- The Washington Times - Thursday, January 17, 2008

D.C. Mayor Adrian M. Fenty yesterday held a private meeting with employees of the city’s Child and Family Services Agency, two days after firing six agency workers for failing to help four girls found dead last week in a Southeast row house.

The meeting, held at Southeastern University in Southwest, was closed to the public because “personnel issues are not public information,” a mayoral spokeswoman said.

Last week, Banita Jacks, 33, of Southeast, was charged with killing her four daughters, ages 5, 6, 11 and 16. The girls’ decomposing bodies were found by U.S. marshals serving an eviction notice at the Jacks home in Southeast, and officials said five city agencies — including CFSA — had contact with the family before the girls were killed.

“The point of the meeting was to talk to the employees of CFSA … and to let them know that despite the Jacks case, we all have a big job to do in providing great services to the people of this city, specifically to kids who are in the neglect and abuse system,” Mr. Fenty, a Democrat, said afterward.

Applause could be heard during the roughly hourlong session, which began on a tense note when about 15 agency workers walked out.

The employees, who are members of the local union that represents some CFSA workers, said Mr. Fenty arrived late to the meeting and thought he heard someone in the crowd suck their teeth.

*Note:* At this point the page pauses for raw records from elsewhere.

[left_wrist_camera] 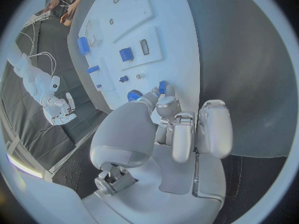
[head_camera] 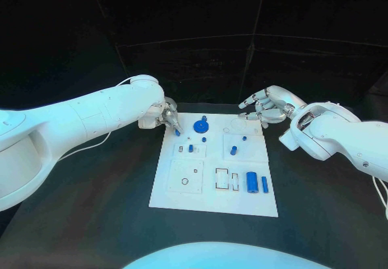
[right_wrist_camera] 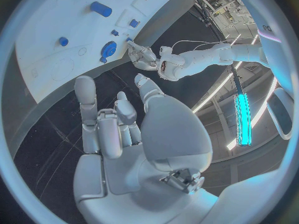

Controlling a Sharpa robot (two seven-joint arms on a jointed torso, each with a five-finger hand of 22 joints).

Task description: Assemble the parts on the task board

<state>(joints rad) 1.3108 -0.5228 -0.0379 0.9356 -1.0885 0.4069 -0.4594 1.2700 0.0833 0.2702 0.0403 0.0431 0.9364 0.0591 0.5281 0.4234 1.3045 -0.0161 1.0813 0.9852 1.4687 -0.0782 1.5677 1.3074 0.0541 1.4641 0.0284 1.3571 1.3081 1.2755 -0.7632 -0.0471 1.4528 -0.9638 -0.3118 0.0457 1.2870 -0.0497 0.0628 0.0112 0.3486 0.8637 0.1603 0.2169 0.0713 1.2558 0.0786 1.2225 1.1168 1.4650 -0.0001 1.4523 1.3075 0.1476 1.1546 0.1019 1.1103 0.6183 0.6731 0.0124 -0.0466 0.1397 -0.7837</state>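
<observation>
The white task board (head_camera: 212, 193) lies mid-table. At its far left corner my left hand (head_camera: 165, 117) pinches a small blue peg (head_camera: 177, 132) in its fingertips, just over the board's edge. The left wrist view shows that peg (left_wrist_camera: 162, 87) at the fingertips of my left hand (left_wrist_camera: 177, 124), close to the board (left_wrist_camera: 181, 40). My right hand (head_camera: 263, 107) hovers beyond the far right corner, fingers apart and holding nothing; the right wrist view shows it (right_wrist_camera: 121, 127) the same way. A round blue part (head_camera: 201, 123) stands near the far edge.
Small blue pieces (head_camera: 190, 148) (head_camera: 234, 150) stand in the board's middle blocks, and two blue cylinders (head_camera: 252, 181) lie side by side near the right edge. White cut-out frames (head_camera: 227, 179) sit beside them. Black table (head_camera: 97, 213) surrounds the board.
</observation>
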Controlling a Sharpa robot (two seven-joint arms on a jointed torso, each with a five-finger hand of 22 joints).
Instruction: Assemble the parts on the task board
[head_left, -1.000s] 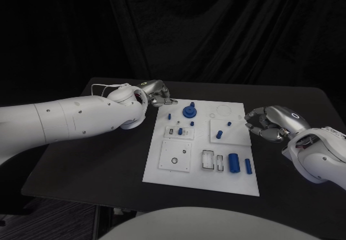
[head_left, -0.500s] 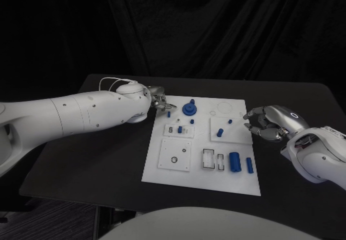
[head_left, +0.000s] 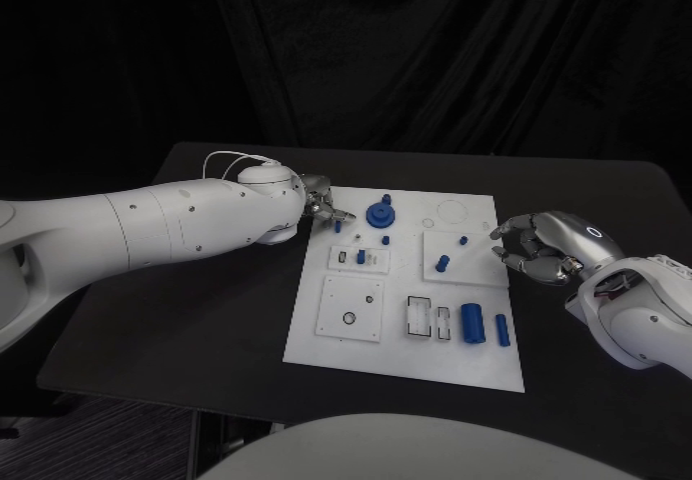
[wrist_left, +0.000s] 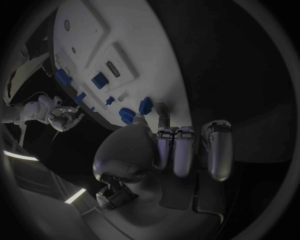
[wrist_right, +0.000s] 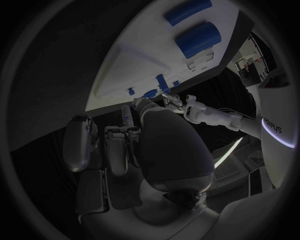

He then singled out an employee and told her to leave, they said. The other employees followed, saying Mr. Fenty was “paranoid” and “acting like a 5-year-old.”

“He didn’t even allow us an opportunity to voice our concerns,” said Deborah Courtney, president of the union, Local 2401 of the American Federation of State, County and Municipal Employees. “These folks are concerned that if they do their job, they’ll be gone.”

Asked about the charges that he was disrespectful to the employees, Mr. Fenty afterward called the Jacks case a “very tough situation.”

“What you do in a case that’s tough, you don’t shy away from it,” Mr. Fenty said. “I think you go right in and try and figure out where there are problems and where they need to be fixed.”

The mayor would not comment on morale in the agency.

Mr. Fenty on Monday announced the firings of six agency workers that officials said “touched” the Jacks case.

He has said as many as eight employees could be dismissed. Yesterday, he said officials were continuing their investigation into what government measures could have prevented the girls’ deaths.

He also expressed confidence in the agency and its employees as city officials work to reform the department.

“We’ve got the best employees in the country [and] the best management,” Mr. Fenty said. “We’ll learn from any mistakes and the city will be better off for it.”